» WHAT NEEDS TO BE DONE
Which of the lines below include the word "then"? Pull each one out.
··· DATA
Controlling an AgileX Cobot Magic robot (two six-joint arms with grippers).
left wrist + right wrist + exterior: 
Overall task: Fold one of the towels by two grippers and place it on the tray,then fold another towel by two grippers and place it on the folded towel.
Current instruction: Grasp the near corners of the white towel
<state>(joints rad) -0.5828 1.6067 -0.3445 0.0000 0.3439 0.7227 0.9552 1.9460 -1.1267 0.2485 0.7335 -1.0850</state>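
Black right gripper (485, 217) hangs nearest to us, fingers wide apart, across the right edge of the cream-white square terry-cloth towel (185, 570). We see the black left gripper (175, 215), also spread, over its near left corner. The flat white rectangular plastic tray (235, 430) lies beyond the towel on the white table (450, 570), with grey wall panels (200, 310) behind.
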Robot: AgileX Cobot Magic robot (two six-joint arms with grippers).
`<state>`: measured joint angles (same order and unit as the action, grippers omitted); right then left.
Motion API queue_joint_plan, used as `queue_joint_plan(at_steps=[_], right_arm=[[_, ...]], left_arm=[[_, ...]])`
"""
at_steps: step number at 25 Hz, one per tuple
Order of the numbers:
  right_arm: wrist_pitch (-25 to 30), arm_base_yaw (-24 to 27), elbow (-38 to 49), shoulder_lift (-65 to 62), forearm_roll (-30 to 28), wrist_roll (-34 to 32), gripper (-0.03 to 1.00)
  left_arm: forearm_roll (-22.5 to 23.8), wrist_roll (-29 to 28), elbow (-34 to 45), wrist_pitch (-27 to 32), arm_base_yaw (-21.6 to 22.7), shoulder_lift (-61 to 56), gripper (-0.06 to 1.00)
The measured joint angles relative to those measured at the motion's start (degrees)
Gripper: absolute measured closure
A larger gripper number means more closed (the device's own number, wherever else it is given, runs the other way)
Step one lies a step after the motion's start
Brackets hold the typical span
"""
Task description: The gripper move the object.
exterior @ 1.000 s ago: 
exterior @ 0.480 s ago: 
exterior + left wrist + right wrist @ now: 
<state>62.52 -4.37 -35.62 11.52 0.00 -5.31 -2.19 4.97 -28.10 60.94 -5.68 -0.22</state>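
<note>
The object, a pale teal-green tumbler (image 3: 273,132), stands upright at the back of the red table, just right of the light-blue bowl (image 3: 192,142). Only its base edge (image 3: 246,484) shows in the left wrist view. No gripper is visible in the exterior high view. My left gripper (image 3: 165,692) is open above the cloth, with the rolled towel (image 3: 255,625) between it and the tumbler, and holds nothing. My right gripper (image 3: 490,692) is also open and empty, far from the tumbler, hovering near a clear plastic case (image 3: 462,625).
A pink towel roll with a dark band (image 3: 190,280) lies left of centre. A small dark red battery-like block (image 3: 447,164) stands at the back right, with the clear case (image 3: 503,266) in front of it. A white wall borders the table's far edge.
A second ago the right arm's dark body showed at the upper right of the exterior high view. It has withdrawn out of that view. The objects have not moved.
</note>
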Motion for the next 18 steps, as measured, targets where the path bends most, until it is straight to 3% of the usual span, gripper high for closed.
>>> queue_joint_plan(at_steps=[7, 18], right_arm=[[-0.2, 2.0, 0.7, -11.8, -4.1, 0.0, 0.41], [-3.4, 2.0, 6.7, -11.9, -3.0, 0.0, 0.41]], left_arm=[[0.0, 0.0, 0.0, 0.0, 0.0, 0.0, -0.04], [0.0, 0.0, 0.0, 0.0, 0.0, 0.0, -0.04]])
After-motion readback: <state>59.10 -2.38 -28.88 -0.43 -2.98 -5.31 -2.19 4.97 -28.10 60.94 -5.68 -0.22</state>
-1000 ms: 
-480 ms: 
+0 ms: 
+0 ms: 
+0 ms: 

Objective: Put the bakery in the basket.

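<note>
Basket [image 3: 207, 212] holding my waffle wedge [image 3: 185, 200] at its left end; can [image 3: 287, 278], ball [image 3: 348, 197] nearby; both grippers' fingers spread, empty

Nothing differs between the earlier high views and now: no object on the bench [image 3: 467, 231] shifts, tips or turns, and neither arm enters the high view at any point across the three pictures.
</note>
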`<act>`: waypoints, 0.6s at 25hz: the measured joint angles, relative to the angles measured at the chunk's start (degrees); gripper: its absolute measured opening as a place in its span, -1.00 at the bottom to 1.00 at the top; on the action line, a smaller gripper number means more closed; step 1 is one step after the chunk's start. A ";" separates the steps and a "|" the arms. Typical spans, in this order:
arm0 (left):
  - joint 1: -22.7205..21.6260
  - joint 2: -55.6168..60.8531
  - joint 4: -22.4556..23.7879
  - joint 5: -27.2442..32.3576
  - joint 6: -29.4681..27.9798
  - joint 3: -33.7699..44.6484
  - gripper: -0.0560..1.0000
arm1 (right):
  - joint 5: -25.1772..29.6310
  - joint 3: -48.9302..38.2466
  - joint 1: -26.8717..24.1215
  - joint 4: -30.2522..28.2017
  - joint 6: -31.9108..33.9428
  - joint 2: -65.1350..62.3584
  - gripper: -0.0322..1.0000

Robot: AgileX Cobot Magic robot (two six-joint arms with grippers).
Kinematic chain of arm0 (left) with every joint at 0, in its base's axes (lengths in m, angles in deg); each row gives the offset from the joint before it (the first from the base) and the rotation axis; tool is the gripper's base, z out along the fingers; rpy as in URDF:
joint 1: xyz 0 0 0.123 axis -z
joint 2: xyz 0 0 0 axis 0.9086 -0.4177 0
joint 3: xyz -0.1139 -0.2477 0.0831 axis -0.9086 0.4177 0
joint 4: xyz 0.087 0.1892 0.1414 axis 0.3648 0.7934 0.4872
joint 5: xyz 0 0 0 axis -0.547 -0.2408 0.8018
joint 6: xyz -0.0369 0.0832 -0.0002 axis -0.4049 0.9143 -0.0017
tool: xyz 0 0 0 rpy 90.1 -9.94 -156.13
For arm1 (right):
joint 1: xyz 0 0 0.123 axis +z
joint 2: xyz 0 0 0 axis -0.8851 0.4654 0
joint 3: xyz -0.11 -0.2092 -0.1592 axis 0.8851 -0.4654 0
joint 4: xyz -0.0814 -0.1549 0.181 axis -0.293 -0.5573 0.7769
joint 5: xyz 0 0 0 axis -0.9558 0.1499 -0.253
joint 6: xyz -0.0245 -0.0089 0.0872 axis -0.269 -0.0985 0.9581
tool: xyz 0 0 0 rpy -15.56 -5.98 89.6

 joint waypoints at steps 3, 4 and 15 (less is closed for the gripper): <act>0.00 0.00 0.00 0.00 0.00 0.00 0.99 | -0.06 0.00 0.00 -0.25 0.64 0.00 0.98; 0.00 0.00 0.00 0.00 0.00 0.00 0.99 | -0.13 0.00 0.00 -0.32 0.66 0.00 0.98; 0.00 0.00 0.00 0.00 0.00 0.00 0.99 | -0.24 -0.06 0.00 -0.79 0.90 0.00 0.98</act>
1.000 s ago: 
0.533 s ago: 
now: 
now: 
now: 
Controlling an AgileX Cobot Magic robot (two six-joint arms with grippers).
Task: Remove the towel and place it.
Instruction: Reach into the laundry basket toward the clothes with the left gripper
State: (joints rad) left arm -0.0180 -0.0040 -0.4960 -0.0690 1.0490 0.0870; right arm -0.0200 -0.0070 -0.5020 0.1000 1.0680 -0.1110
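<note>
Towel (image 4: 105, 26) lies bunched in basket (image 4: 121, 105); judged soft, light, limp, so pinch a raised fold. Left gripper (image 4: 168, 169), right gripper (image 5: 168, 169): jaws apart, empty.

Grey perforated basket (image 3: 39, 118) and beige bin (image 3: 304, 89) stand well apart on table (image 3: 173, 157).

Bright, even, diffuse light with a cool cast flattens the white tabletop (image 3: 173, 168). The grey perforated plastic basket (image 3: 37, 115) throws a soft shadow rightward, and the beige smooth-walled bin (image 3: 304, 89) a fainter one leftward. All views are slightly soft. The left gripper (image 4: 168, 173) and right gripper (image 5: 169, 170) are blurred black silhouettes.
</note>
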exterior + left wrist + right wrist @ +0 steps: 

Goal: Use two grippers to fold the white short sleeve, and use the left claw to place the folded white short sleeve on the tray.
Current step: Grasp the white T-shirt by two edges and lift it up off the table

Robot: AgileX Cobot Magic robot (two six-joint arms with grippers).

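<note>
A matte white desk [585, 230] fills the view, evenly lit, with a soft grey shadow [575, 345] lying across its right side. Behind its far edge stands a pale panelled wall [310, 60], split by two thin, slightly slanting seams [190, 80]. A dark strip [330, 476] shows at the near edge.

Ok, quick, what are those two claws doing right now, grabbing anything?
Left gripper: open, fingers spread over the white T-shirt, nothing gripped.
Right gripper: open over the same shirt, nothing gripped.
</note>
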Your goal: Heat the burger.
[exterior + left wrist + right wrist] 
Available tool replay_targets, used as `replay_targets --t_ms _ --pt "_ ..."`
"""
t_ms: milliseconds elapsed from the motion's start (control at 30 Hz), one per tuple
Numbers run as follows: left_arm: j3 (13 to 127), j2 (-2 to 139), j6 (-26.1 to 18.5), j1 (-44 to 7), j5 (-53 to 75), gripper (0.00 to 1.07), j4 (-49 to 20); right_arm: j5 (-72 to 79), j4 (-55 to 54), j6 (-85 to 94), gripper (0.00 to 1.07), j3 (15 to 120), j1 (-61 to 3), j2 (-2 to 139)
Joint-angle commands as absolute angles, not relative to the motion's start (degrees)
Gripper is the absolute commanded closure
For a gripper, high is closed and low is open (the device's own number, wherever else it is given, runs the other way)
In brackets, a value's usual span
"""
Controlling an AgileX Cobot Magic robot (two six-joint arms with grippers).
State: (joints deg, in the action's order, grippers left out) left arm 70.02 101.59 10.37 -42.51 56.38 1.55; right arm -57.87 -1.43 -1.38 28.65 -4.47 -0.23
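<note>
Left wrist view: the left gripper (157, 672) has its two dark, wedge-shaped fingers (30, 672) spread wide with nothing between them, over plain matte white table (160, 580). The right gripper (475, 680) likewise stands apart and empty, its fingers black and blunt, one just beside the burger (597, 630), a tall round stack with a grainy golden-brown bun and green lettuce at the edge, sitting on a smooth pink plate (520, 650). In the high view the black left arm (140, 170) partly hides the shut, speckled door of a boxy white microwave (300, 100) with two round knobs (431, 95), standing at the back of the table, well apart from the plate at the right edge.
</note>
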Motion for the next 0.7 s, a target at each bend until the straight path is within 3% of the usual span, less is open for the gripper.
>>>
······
» ANSWER TO THE EXERCISE
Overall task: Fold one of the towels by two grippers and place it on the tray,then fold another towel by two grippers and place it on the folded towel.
`<state>`: measured joint angles (same order and unit as the action, grippers omitted); right then left.

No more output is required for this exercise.